• **Work to complete**
Wherever the word "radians" appears in a line of the records, copy that line.

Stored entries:
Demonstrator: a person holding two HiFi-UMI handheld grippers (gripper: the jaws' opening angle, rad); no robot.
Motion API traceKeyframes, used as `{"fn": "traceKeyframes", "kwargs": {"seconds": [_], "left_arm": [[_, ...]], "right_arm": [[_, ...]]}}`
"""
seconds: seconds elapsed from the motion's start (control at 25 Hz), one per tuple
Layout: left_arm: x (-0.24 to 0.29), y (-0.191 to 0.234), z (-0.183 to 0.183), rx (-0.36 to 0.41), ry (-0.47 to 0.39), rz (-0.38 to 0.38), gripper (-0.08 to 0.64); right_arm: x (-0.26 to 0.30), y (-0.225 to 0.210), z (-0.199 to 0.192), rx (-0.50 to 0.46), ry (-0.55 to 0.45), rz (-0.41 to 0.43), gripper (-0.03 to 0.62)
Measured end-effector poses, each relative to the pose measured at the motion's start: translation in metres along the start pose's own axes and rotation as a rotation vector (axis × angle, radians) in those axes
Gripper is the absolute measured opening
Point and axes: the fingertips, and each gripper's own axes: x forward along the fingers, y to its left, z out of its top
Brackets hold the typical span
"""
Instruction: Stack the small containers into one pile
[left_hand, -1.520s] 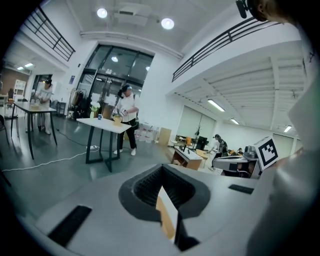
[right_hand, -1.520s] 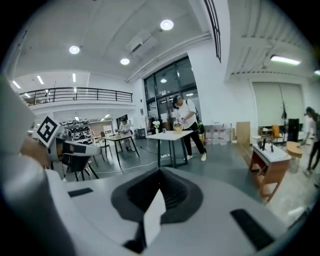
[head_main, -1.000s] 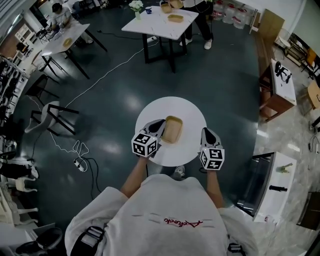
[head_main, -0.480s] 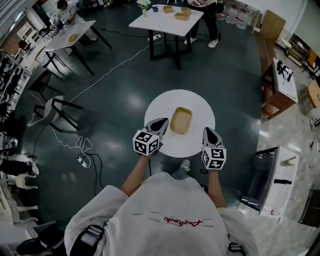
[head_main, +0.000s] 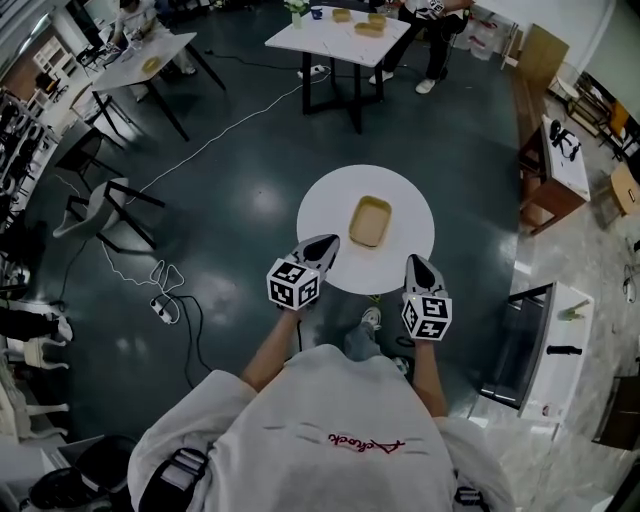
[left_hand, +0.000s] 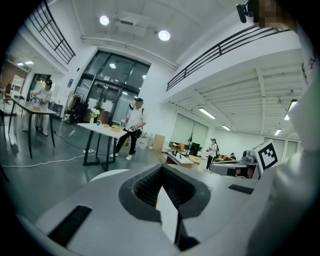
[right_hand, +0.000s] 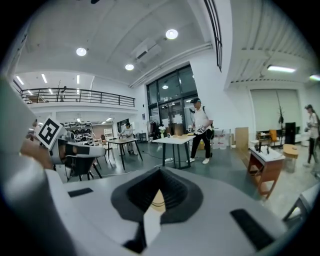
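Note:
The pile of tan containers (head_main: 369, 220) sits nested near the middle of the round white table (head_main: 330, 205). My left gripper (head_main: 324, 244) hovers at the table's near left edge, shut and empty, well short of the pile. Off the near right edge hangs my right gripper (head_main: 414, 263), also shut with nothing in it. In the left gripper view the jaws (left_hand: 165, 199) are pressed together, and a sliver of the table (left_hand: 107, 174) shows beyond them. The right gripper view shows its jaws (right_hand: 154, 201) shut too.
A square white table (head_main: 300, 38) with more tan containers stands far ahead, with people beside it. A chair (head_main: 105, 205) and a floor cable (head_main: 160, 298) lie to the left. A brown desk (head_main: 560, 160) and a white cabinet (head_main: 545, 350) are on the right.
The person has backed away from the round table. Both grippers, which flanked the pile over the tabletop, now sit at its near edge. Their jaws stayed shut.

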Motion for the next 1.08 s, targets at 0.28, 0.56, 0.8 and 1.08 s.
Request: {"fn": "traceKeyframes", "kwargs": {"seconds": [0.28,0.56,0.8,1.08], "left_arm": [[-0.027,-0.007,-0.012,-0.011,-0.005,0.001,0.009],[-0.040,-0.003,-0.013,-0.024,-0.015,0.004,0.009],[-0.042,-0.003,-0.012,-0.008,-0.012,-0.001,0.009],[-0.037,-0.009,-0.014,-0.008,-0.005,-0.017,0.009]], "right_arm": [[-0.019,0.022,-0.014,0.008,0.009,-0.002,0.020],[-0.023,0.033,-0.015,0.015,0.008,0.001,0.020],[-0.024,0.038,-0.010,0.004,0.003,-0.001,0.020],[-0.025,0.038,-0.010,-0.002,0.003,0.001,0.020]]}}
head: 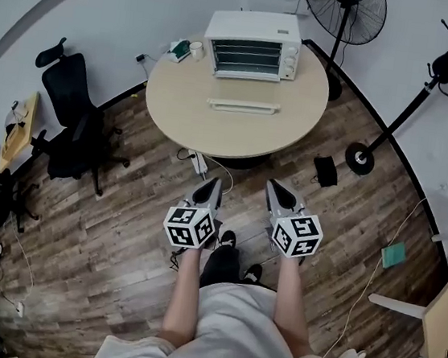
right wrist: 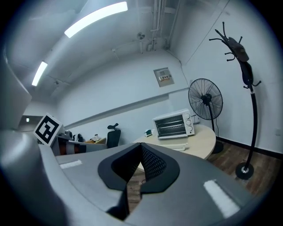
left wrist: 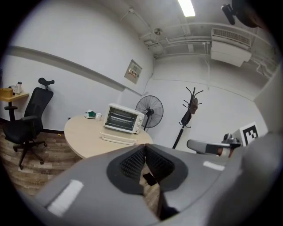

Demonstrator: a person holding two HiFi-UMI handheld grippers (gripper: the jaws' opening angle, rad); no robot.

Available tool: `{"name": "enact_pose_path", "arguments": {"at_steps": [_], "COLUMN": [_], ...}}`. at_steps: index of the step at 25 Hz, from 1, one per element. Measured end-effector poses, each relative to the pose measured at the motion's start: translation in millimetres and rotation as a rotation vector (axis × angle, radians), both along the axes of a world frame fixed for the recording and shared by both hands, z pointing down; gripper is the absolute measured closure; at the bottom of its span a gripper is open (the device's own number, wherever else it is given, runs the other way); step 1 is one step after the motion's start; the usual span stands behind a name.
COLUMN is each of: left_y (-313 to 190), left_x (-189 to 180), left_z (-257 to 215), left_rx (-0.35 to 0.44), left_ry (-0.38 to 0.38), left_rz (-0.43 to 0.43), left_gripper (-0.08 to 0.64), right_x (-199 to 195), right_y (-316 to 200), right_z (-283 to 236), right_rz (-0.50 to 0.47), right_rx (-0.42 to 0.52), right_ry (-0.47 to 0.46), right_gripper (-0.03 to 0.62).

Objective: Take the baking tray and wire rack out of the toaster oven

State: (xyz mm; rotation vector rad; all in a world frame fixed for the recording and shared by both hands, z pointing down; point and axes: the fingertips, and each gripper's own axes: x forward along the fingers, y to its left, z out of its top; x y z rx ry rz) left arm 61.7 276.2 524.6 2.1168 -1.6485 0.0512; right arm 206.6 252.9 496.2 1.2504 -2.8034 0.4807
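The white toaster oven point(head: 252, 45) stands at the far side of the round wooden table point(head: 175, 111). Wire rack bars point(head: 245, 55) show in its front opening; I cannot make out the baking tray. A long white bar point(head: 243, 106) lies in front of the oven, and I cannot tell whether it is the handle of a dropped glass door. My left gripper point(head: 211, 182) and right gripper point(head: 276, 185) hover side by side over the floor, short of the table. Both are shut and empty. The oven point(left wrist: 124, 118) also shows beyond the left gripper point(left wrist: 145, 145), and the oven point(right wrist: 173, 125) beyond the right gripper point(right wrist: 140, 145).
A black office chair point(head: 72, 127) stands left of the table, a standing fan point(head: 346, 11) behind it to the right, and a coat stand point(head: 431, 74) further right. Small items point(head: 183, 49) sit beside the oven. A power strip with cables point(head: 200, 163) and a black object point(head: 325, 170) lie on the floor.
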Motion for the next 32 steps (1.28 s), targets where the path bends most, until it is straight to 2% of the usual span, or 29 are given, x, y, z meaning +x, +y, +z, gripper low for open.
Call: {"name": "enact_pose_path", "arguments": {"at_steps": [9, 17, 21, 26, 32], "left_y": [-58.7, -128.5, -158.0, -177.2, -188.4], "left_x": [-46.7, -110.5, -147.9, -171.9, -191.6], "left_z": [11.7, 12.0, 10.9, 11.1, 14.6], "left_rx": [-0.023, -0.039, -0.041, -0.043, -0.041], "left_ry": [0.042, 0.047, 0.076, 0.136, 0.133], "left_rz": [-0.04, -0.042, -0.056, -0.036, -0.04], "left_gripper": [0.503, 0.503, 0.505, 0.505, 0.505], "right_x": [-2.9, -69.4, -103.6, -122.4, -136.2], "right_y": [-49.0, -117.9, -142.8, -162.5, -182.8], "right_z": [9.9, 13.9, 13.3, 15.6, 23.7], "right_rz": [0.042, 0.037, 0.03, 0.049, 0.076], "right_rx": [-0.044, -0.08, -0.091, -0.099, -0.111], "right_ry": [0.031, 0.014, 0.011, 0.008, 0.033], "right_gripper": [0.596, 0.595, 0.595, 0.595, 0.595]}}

• **Answer to this task**
Measured end-effector poses, each relative to the pose measured at the motion's start: translation in metres along the start pose's own axes and rotation as a rotation vector (axis × angle, radians) in those axes
Available tool: `{"name": "enact_pose_path", "arguments": {"at_steps": [_], "COLUMN": [_], ...}}`. at_steps: index of the step at 25 Hz, from 1, one per element. Measured end-effector poses, each relative to the pose measured at the motion's start: translation in millimetres and rotation as a rotation vector (axis × angle, radians), both along the axes of a world frame fixed for the recording and shared by both hands, z pointing down; gripper is the absolute measured closure; at the bottom of its span a gripper is open (the device's own number, wherever else it is given, runs the other way); step 1 is one step after the motion's start; the usual span stands behind a name.

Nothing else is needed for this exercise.